In truth, he was asking the same question of himself. Why did he choose the sleepy county of Yardley over the SEALs?

“While I was working in Boston, I knew that Missouri had a growing problem with the production and trafficking of methamphetamine, but when I moved back to the area, I learned just how bad it had become. It seemed like the ideal opportunity to try to do some good. I underwent police training and joined the sheriff’s department immediately.” She gave him a broad smile. “But I chose to live in Godspeed for the same reason as you, Sheriff. I wanted to go home. Sometimes when everything around you has fallen apart, there’s only one place you want to be, and that’s home.”

He wondered whether his reasoning had been the same. “Did I return to Godspeed because I wanted to go home?”

“That’s what you said when you ran for the position of sheriff. You’d already served a year as a police officer for the Godspeed Police Department, but you didn’t always get along with Chief Crenshaw. You thought he allowed Mayor Landon too much influence over police matters and—”

Tyler put up his hand to interrupt. “I noticed that the mayor was standing right beside the chief on the news this morning. Are they close?”

“Almost joined at the hip,” Joanna replied. “I rarely see one without the other. The mayor is really concerned with the meth problem in Godspeed, so he takes a very close interest in trying to halt the growth of The Scorpions. He’s also heavily involved in the Southern Missouri Drug Task Force.”

“That’s the organization that placed you undercover with The Scorpions, right?”

“That’s correct. It’s a team specially designated to deal with narcotics. It’s a multiagency task force that includes numerous police chiefs from Southern Missouri, elected mayors and some of the top officials in local government.”

“And me?” he asked.

“For a little while, yes,” she replied. “But you were quite critical of how the task force was managed, so Mayor Landon forced you out. The board elects a new leader every three years, and Chief Crenshaw was given the job right before the undercover operation began. You said that somebody with more experience in undercover assignments should be the leader, and you caused a bit of a stir. Landon led a group that voted you off the board, so you played no part in the undercover operation after that.”

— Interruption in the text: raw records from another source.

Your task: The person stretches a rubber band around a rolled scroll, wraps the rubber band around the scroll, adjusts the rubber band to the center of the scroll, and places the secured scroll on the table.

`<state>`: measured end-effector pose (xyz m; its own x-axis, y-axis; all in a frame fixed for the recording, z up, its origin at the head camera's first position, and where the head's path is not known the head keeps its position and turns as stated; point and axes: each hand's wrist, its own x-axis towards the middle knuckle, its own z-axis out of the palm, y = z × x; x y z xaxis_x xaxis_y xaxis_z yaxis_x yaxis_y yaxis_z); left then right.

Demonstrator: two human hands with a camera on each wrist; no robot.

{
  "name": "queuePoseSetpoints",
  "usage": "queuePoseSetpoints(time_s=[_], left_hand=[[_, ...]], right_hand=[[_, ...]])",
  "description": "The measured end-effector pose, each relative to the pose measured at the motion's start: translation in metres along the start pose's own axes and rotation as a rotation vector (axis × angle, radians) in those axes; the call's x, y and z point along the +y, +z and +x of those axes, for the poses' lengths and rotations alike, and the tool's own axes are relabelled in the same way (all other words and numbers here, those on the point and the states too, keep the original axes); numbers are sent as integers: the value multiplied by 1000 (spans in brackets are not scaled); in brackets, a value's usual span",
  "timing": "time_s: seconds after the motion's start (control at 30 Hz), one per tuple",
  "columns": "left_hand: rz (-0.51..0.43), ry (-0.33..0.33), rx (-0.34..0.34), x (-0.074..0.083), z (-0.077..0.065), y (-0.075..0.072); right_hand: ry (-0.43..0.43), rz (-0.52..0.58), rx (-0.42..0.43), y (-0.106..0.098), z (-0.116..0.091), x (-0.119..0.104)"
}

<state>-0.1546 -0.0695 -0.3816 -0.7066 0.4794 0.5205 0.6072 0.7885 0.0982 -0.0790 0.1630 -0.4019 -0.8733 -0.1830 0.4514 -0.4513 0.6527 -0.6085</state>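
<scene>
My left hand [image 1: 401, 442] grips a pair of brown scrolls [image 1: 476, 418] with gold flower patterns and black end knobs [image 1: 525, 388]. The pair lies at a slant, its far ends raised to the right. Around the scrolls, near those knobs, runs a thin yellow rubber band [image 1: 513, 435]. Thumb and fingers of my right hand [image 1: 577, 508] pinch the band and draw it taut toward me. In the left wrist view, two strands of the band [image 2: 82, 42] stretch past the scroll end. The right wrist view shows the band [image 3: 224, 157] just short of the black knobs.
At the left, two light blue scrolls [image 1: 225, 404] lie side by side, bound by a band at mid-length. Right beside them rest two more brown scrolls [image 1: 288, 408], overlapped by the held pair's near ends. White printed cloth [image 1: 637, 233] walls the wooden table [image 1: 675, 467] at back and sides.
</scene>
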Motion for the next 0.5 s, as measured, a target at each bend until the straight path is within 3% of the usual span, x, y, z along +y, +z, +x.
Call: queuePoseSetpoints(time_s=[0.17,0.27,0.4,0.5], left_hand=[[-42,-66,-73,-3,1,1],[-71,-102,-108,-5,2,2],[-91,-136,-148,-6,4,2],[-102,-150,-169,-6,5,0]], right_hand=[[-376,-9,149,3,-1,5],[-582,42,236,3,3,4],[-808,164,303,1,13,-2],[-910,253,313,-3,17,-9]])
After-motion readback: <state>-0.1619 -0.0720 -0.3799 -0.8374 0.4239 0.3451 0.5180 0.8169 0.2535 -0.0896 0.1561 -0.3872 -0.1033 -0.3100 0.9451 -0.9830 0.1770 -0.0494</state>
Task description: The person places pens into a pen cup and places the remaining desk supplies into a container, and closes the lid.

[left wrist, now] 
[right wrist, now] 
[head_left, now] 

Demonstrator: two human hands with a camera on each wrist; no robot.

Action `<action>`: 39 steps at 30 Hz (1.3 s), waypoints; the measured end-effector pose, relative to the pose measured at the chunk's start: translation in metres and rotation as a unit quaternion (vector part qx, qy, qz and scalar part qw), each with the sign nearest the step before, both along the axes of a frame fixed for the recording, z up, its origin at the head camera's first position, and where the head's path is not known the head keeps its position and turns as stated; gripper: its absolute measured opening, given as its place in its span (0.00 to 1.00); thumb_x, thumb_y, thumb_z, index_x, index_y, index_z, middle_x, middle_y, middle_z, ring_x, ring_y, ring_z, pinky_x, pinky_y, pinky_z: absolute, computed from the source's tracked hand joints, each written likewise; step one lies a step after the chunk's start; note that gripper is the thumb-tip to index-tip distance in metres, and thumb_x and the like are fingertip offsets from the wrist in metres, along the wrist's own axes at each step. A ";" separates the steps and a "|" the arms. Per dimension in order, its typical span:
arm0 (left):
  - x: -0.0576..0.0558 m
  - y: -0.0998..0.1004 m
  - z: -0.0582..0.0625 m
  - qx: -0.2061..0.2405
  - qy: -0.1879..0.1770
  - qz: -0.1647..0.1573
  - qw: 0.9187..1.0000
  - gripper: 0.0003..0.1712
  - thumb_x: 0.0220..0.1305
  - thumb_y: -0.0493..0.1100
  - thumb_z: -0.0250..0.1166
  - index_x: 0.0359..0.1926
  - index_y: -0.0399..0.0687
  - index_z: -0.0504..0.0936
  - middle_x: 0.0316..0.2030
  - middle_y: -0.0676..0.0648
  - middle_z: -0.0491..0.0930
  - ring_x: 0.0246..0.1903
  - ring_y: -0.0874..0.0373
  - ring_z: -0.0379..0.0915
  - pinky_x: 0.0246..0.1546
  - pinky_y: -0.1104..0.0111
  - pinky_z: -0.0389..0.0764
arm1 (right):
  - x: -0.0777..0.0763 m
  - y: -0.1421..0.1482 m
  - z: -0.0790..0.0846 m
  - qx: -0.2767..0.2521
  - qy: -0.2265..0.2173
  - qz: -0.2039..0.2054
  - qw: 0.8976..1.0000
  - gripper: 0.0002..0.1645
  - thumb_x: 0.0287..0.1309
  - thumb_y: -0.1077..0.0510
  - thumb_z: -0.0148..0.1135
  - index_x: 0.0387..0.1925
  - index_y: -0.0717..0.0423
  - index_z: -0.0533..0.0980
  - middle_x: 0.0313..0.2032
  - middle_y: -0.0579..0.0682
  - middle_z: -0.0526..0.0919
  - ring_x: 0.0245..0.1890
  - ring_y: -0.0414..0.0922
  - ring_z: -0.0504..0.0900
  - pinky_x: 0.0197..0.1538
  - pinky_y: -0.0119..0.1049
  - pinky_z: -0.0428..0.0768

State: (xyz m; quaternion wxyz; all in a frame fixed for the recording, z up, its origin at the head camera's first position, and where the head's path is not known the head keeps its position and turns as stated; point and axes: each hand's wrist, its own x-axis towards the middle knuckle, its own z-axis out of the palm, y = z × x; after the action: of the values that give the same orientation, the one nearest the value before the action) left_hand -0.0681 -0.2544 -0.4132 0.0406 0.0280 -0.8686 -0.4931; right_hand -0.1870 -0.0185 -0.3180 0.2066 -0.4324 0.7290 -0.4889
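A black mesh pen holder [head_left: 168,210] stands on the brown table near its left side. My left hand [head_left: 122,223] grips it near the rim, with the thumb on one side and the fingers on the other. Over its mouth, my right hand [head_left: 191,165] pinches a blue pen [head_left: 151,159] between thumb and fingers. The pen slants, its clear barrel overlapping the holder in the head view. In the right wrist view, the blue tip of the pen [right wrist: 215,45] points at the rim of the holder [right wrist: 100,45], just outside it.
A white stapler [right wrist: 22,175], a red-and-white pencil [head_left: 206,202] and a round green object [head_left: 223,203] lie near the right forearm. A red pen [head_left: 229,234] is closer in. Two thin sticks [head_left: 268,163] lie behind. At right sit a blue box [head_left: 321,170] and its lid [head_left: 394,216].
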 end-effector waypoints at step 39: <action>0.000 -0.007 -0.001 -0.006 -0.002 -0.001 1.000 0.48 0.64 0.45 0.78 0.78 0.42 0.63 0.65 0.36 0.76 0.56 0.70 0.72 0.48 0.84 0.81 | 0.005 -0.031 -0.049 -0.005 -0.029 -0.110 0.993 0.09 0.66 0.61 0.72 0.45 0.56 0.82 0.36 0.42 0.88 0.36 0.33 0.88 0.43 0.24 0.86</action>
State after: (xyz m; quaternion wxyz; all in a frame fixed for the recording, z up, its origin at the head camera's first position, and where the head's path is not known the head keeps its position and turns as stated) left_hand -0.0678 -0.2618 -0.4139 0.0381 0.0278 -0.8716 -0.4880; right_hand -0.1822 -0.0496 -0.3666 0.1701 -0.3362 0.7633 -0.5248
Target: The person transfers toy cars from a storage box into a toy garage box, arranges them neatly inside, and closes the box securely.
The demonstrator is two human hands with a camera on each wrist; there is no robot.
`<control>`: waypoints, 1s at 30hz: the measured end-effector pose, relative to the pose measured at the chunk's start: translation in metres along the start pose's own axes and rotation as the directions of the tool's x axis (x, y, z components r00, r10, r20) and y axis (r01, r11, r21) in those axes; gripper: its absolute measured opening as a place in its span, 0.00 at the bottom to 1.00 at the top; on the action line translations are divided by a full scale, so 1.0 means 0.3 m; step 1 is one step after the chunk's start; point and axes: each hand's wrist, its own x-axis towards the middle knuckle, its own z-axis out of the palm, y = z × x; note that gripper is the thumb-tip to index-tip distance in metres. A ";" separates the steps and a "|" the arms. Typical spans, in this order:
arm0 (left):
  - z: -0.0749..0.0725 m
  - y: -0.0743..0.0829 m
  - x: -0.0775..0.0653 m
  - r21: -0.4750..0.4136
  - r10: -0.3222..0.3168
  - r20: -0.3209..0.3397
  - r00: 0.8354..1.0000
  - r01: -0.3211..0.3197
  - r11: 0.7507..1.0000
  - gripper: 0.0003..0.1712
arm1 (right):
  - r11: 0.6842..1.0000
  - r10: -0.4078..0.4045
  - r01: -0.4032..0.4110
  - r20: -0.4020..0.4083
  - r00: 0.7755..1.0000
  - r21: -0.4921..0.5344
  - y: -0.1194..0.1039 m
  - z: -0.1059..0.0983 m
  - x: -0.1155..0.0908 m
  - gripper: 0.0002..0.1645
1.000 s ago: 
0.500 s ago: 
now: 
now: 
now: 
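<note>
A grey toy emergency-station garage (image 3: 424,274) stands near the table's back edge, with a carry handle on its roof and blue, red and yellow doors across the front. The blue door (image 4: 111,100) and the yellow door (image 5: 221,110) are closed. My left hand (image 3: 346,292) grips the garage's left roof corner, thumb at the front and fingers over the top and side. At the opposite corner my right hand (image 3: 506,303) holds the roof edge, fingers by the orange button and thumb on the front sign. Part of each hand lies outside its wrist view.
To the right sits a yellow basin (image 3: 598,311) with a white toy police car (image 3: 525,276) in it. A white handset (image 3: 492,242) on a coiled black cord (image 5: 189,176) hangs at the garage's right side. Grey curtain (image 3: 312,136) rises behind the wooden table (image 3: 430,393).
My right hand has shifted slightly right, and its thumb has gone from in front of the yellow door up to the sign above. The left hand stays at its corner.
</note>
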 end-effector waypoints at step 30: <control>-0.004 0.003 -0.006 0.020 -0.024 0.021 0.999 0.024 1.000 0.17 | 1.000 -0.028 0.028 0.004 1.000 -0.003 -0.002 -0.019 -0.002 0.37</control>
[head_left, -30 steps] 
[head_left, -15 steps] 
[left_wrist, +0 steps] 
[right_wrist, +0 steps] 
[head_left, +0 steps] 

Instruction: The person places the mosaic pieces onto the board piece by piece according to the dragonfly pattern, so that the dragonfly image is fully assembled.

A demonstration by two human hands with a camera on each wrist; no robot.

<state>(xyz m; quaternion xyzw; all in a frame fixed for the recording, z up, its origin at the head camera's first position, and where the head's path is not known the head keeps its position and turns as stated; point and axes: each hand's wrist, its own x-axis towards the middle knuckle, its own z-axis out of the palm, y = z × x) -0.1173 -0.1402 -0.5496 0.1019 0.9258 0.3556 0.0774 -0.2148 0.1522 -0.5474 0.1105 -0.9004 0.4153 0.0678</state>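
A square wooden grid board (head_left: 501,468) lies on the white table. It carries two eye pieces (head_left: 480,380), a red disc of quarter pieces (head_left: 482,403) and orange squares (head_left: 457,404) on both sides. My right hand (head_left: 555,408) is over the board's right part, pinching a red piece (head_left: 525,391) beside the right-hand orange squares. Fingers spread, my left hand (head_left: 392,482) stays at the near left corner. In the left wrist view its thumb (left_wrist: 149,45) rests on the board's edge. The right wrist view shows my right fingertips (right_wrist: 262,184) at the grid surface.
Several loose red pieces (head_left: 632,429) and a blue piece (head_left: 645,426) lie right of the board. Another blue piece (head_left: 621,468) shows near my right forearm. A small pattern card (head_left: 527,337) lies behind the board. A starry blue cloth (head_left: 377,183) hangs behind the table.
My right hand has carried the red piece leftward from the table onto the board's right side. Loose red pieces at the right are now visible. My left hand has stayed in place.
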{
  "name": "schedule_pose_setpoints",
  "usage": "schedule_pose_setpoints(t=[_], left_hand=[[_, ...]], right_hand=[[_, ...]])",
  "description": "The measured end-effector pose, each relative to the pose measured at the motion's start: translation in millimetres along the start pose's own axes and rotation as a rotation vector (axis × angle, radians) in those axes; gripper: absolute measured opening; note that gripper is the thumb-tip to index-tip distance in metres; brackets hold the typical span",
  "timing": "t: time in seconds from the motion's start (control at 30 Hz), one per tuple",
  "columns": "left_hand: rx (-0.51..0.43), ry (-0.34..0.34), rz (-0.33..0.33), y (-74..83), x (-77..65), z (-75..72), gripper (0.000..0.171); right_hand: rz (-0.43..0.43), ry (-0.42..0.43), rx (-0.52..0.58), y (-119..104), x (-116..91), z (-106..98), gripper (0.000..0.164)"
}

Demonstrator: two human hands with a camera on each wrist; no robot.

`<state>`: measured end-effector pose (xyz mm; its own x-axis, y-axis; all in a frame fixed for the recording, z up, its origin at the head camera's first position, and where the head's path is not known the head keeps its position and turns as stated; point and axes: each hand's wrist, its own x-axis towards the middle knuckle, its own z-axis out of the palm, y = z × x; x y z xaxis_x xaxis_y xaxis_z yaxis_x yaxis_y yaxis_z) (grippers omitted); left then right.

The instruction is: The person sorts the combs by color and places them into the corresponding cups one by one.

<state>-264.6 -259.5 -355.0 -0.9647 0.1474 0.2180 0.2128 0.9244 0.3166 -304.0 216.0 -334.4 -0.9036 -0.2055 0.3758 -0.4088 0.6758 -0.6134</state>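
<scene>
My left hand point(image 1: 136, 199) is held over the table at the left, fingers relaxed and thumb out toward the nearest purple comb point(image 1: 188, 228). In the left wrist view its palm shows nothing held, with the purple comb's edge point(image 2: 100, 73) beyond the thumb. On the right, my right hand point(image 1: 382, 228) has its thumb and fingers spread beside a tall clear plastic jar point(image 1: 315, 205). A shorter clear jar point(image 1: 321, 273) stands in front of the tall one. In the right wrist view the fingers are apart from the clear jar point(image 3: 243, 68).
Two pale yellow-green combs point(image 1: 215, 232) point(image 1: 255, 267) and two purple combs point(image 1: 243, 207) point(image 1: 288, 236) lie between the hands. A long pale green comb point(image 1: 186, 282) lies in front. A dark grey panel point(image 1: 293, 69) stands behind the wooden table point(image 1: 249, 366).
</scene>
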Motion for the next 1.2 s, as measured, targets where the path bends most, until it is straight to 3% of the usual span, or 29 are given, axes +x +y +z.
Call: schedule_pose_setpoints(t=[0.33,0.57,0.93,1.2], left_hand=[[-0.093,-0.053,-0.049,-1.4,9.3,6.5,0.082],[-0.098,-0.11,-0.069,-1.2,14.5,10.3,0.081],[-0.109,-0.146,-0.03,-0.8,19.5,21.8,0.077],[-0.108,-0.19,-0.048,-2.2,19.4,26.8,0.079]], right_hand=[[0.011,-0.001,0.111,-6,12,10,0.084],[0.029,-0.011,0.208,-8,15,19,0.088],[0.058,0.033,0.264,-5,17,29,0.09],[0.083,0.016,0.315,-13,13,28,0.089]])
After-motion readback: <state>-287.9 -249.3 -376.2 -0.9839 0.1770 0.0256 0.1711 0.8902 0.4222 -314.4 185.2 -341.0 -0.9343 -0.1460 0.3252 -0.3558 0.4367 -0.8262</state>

“But I obviously released you from your duties so you could go undercover.” He wondered why he would do this if he had no faith in the assignment or those running it.

“You said it was my choice, and you would never try to stand in my way. My background in chemistry made me the ideal person for the job, and I was able to infiltrate the gang by posing as a radical chemistry student who didn’t believe in government control. It was terrifying at first, but the adrenaline rush was incredible, knowing that I was putting myself right at the heart of a dangerous meth gang.”

There it was again: the reckless edge she couldn’t control.

“So what was your job in the gang?” he asked. “Surely you weren’t cooking meth yourself?”